Mães destituídas da maternidade: biopolítica, (in)justiça reprodutiva e novos saberes sobre a pobreza
DOI:
https://doi.org/10.22409/antropolitica2025.v57.i1.a64041Palavras-chave:
Maternidade, Justiça reprodutiva, Destituição, Adoção, Biopolítica.Resumo
Este artigo trata de maternidades que foram destituídas pelo sistema de justiça, por terem sido consideradas negligentes, incapazes, vulneráveis, por não corresponderem às prescrições biopolíticas e ao ideal normativo de maternidade. Interpretamos a aplicação desse mecanismo jurídico como efeito de um conjunto de estratégias de poder e saber postos em ação na arena reprodutiva sobre sujeitos determinados, reforçando as desigualdades de gênero, raça, classe e território.
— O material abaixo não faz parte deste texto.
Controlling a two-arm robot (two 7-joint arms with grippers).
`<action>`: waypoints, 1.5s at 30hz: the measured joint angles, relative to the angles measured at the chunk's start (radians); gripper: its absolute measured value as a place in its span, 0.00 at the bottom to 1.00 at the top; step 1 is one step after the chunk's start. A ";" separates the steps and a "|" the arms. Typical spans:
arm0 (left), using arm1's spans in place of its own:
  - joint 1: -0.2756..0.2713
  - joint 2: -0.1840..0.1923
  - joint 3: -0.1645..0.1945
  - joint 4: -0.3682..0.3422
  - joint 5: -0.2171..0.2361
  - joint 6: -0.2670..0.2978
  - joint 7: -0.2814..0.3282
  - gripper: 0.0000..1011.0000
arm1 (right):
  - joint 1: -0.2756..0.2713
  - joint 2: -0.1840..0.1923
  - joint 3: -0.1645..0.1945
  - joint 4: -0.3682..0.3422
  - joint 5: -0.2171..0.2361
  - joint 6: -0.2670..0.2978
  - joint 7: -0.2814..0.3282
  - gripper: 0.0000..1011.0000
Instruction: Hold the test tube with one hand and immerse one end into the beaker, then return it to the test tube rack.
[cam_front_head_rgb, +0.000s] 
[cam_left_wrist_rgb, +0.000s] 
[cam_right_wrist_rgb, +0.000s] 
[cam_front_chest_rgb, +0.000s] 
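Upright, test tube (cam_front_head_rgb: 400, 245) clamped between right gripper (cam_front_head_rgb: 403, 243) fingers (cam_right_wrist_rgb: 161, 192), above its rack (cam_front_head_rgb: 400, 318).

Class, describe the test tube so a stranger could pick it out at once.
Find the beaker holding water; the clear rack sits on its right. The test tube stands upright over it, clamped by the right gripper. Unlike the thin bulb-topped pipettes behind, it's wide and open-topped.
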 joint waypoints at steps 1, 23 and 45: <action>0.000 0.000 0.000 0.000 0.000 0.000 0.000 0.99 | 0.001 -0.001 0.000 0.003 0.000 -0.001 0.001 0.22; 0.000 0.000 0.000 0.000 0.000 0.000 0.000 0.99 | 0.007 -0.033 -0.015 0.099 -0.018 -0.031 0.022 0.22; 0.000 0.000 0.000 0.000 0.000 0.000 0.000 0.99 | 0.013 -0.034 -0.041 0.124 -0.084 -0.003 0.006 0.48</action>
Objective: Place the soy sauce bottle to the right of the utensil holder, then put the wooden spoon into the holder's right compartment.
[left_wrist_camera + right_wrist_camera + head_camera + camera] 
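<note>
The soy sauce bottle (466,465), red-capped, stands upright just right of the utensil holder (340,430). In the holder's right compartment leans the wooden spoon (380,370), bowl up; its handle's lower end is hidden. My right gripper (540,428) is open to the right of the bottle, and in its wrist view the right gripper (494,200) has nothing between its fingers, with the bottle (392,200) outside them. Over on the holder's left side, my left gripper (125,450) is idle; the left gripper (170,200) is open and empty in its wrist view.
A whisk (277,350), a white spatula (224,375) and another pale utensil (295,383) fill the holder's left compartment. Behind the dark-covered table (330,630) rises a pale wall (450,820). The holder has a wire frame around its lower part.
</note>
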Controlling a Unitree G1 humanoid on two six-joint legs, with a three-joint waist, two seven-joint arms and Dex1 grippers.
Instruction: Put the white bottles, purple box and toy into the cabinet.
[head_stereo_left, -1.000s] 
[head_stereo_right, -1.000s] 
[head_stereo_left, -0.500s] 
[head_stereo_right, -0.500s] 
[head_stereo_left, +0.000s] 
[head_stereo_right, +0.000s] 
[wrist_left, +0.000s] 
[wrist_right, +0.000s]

Para tanto, empreendemos primeiramente uma análise junto a textos de lei e pesquisas históricas acerca da gestão e institucionalização da menoridade, na primeira metade do século XX, mostrando como esse projeto disciplinador da infância pobre e racializada se operava através do controle moral exercido sobre suas famílias. Em perspectiva contemporânea, apresentamos um levantamento quantitativo realizado junto às ações de destituição em uma Vara da Infância e da Juventude da região leste da capital paulista, entre os anos de 2018 e 2021, revelando a totalidade de mães entre as pessoas destituídas, e a prevalência de mulheres negras, chefes de família monoparentais, em situação de extrema pobreza material e sem acesso à justiça. Buscou-se interpretar esse quadro de despossessão e violação sucessivas promovidas contra os sujeitos que maternam a partir do conceito da governança reprodutiva e do paradigma da justiça reprodutiva, a fim de ampliar o debate sobre direitos reprodutivos, adoção e maternidade, para incluir em seu horizonte as denúncias e demandas por equidade e justiça social de grupos atravessados por opressões interseccionais.